At the age of 9, when people were raising their voice against the British Raj, he was arrested by British Police for writing 6 lines of poetry which he recited on stage, requesting the Britishers to leave the country. Being a minor, he was released the same day.

In 1947, the partition between India and Pakistan and the environment due to that split at the moment, inspired him to continue his writing, while working for the Indian Railway.

He married Surinder Kaur at the age of 18, during his college years. After partition, the couple settled in Ferozpur, Punjab where he began work for the Indian Railways.

Tulsi's eldest son was a Punjabi Film Director and Oil Transport Businessman and granddaughter, Simran Judge is an American-Indian actor and model, who has appeared in several tv commercials, walked the runway for Lakme Fashion Week in India and was the lead of Ashutosh Gowariker's Everest. She is based in USA and has held senior positions in the Information Technology sector specializing in CyberSecurity and FinTech.

==Education==
Tulsi was sent to Amritsar to study Ghyani (Singing of Sikh Hymns) at Khalsa College, Amritsar, Punjab.

==Fame==

After partition, the couple moved to Ferozpur, where Tulsi obtained a job in the railways. While reciting poetry for a railway celebration, Railway Minister Jeevan Ram, impressed by his poetry gave him a promotion and transferred him to New Delhi. In New Delhi, Inderjeet Singh Tulsi was progressing, reciting poetry at Kavi Samelans.

In 1955, he was awarded the Raj Kavi (Poet Laureaut) of Punjab, by the Governor of Punjab.

During this time, Tulsi became very close to Indian Prime Minister Pandit Jawaharlal Nehru, who was very impressed by his poetry and was very fond of him. It was Nehru that invited him to recite poetry at numerous National Ceremonies, where Tulsi would be the first to open the show.
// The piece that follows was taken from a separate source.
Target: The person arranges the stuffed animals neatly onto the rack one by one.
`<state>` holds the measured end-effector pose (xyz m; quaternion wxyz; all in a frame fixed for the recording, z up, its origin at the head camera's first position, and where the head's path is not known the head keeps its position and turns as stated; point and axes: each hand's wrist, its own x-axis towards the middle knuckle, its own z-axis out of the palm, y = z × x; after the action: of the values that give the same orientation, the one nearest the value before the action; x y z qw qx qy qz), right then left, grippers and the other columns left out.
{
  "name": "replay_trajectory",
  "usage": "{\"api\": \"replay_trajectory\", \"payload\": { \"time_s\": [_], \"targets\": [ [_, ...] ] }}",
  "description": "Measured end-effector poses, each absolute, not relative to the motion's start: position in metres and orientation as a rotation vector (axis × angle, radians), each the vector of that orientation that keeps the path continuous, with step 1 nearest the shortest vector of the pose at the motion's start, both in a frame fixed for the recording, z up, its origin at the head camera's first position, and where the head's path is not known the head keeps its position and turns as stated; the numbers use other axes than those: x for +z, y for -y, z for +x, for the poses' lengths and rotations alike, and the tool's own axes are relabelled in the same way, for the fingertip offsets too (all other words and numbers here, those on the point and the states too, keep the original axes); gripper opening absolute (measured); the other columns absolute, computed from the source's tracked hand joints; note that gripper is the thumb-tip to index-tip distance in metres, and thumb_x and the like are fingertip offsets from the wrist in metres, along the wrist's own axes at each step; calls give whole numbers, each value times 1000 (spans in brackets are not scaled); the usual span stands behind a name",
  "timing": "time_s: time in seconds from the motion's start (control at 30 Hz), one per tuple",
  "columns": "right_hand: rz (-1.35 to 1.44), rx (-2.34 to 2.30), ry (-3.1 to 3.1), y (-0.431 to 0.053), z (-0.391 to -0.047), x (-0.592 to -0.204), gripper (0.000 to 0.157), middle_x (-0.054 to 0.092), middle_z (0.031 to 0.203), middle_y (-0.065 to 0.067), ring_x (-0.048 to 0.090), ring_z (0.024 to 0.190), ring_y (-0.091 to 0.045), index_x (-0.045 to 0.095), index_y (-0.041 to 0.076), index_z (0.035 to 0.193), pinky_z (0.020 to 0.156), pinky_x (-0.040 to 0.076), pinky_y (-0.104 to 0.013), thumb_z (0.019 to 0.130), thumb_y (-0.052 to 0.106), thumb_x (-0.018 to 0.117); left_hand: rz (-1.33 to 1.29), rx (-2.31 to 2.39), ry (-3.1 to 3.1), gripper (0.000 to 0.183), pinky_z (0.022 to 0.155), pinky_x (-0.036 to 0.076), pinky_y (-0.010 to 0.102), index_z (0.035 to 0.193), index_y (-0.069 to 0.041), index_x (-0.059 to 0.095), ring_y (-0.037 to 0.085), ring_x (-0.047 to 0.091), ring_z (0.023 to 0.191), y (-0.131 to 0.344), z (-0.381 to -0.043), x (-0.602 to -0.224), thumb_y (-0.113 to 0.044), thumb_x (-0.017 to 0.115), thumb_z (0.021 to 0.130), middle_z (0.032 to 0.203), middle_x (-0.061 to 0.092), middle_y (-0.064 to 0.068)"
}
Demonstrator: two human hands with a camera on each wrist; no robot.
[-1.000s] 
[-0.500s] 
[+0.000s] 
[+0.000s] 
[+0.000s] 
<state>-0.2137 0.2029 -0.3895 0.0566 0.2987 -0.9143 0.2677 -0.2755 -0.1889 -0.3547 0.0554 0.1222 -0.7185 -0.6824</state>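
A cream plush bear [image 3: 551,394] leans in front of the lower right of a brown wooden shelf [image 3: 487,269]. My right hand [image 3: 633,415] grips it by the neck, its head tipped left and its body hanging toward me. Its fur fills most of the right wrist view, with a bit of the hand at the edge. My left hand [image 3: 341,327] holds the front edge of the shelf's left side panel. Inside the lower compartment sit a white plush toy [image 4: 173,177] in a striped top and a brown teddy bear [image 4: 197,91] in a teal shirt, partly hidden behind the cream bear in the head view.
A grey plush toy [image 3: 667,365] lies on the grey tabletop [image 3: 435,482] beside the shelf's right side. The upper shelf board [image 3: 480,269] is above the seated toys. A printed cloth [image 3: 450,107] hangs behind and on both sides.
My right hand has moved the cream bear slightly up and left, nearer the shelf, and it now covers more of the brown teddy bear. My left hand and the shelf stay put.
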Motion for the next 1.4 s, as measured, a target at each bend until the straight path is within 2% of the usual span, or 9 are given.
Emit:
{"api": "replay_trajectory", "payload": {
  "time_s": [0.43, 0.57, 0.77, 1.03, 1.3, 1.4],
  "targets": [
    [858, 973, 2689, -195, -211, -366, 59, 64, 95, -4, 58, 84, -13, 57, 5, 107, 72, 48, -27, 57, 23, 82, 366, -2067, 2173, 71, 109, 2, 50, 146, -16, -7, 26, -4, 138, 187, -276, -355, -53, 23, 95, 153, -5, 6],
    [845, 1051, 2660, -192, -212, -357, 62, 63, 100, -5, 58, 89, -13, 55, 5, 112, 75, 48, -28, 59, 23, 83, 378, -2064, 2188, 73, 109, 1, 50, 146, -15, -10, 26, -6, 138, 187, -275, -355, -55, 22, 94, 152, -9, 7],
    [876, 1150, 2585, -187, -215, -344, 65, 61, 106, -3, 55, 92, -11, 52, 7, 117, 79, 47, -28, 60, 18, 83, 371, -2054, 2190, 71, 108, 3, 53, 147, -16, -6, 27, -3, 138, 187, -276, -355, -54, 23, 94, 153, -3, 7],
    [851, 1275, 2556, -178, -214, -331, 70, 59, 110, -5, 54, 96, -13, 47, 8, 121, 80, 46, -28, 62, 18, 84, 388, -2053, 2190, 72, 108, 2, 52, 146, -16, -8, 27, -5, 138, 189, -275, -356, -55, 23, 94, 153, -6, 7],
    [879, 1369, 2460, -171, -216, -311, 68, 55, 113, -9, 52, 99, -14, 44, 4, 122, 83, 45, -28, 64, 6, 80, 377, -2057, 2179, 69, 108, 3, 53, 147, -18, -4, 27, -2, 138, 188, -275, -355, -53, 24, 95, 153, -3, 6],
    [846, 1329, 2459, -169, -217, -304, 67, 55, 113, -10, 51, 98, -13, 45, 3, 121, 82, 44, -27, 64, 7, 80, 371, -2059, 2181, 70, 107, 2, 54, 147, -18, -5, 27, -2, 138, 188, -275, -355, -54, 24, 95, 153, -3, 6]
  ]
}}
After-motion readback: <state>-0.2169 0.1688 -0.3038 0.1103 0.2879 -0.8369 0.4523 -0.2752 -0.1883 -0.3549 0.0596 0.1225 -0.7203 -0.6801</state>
In 1966, Tulsi became very popular and a known figure in India after he was awarded the Padm Shree award for Arts and Literature.

During the Sino-Indian War, Tulsi was sent by Pandit Jawaharlal Nehru to the frontier areas of Ladakh to boost the morale of the soldiers. While reciting poetry there, a soldier happened to be alone at a big height, where he was not able to hear his poetry. Tulsi especially walked up 1000 ft high area and went to that soldier so that he could boost his morale.

After returning from Ladakh, Tulsi wrote his first book of various collections of poetry in Hindi and Punjabi: "Baraf Bane Angaare" (Snow turns into Fire Balls), inspired by the troops and his time spent in Ladak, followed by his second book, "Sur Singhar" (Beauty of Melody).

He also wrote books on the Sikh religion. One was specifically focused on the first Sikh Guru, Guru Nanak's Life, called "Param Purukh Guru Nanak Dev Ji" and the second was on the last guru, called "Darvesh Padshah Guru Gobind Singh Ji". He was also a senior executive at Indian Railways by then.

==Bollywood career==

Tulsi gained recognition in 1962 when he was titled the Rajkavi of Punjab by the governor of Punjab, Narhar Vishnu Gadgil. Following the Rajkavi award, in 1966, he was awarded the Padma Shri Award for his contribution to Arts and Education by Indian Prime Minister, Jawaharlal Nehru.
He is also the author of Param Purkh (Guru Nanak Patshah), Darvesh Badshah Guru Gobind Singh Ji, which continue to be a part of Punjab University's Syllabus today, Baraf Bane Angare, and Sur Shinghar.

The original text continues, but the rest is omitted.